Settlement for the New Ordinary Shares and Admission are expected to take place at 08.00 a.m. on 26 June 2023.
|
Use of proceeds |
The net proceeds of the Fundraising are to be used to part fund the acquisition of Murat Ticaret for a total consideration of up to approximately €178.1 million ($194.5 million1).
|
Quantum of proceeds |
The Fundraising raised gross proceeds of approximately £60.0 million and net proceeds of approximately £58.5 million.
|
Discount |
The Offer Price of 275 pence represents a discount of 3.8 per cent. to the closing mid-market share price on 21 June 2023.
|
Allocations |
Soft pre-emption has been adhered to in the allocations process. Management were involved in the allocations process, which has been carried out in compliance with the MIFID II Allocation requirements. Allocations made outside of soft pre-emption were preferentially directed towards existing shareholders in excess of their pro rata, and wall-crossed accounts.
|
Consultation |
The Joint Global Co-ordinators undertook a pre-launch wall-crossing process, including consultation with the Company's major shareholders, to the extent reasonably practicable and permitted by law.
|
Retail investors |
The Fundraising included a retail offer of up to £3 million, via the REX platform.

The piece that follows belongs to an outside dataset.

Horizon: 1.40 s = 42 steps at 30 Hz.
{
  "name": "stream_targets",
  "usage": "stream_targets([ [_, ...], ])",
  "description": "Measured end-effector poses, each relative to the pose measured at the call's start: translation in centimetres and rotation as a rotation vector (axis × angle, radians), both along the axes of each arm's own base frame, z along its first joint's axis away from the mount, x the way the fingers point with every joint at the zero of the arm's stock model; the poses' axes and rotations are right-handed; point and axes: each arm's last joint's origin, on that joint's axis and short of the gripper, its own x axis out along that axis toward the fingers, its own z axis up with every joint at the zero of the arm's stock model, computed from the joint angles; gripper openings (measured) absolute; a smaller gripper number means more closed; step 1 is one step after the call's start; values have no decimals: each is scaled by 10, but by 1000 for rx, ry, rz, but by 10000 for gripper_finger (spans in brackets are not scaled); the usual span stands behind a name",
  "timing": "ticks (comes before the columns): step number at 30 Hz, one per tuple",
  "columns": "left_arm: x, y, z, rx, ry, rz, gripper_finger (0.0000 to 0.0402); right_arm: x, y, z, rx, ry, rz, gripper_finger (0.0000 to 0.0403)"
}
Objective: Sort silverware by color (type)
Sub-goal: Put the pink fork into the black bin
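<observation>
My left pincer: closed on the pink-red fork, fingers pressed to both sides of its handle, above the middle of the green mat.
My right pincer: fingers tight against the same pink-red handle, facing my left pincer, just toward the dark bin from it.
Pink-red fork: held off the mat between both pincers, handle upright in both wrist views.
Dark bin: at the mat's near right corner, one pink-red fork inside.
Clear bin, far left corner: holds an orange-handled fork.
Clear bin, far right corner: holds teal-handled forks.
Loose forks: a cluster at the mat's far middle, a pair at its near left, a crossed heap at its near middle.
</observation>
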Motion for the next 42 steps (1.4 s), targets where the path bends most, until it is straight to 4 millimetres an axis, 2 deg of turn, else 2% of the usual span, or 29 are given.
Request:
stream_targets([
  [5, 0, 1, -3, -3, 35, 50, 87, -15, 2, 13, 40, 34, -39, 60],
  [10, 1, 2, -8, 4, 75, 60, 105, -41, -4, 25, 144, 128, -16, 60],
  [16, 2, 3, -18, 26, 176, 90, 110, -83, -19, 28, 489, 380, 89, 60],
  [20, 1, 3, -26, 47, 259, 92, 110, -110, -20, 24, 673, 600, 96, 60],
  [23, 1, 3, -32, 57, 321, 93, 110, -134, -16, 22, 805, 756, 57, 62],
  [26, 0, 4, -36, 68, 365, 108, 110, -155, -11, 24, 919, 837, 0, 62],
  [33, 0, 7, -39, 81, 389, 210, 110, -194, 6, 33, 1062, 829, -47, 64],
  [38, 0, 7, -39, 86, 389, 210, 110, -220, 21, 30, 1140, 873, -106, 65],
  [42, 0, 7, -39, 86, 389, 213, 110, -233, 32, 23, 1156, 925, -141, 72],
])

Retail investors who participated in the REX Retail Offer were able to do so on the same terms as all investors in the Placing.
The REX Retail Offer was made available to existing shareholders in the UK. Investors had the ability to participate in the REX Retail Offer through ISAs and SIPPs, as well as General Investment Accounts (GIAs). This combination of participation routes meant that, to the extent practicable on the transaction timetable, eligible UK retail investors had the opportunity to participate in the Fundraising alongside institutional investors.
|
1 EUR/USD FX of 1.092 as of 21 June 2023
IMPORTANT NOTICES
Neither this Announcement, nor any copy of it, may be taken or transmitted, published or distributed, directly or indirectly, in or into the United States (including its territories and dependencies, any state of the United States and the District of Columbia), Australia, Canada, Japan, New Zealand or the Republic of South Africa or to any persons in any of those jurisdictions or any other jurisdiction where to do so would constitute a violation of the relevant securities laws of such jurisdiction. This Announcement is for information purposes only and does not constitute an offer to sell or issue, or the solicitation of an offer to buy, acquire or subscribe for any shares in the capital of the Company in the United States, Australia, Canada, Japan or the Republic of South Africa or any other state or jurisdiction in which such offer or solicitation is not authorised or to any person to whom it is unlawful to make such offer or solicitation. Any failure to comply with these restrictions may constitute a violation of securities laws of such jurisdictions.
The New Ordinary Shares have not been, and will not be, registered under the US Securities Act of 1933, as amended (the "US Securities Act"), or under the securities laws of any state or other jurisdiction of the United States and may not be offered, sold, resold, transferred or delivered, directly or indirectly, in or into the United States except pursuant to an exemption from, or in a transaction not subject to, the registration requirements of the US Securities Act and in compliance with the securities laws of any state or other jurisdiction of the United States. There will be no public offering of the New Ordinary Shares in the United States. The New Ordinary Shares are being offered and sold (i) outside of the United States in "offshore transactions" in accordance with Regulation S under the US Securities Act, and (ii) within the United States only to persons reasonably believed to be "qualified institutional buyers" ("QIBs") as defined in Rule 144A under the US Securities Act pursuant to an applicable exemption from, or in transactions not subject to, the registration requirements of the Securities Act
All offers of New Ordinary Shares will be made pursuant to an exemption under the Regulation (EU) 2017/1129 (the "Prospectus Regulation") (and in the UK, the UK version of that regulation) as amended from time to time from the requirement to produce a prospectus. No prospectus will be made available in connection with the matters contained in this Announcement and no such prospectus is required (in accordance with the Prospectus Regulation) to be published. Persons needing advice should consult an independent financial adviser.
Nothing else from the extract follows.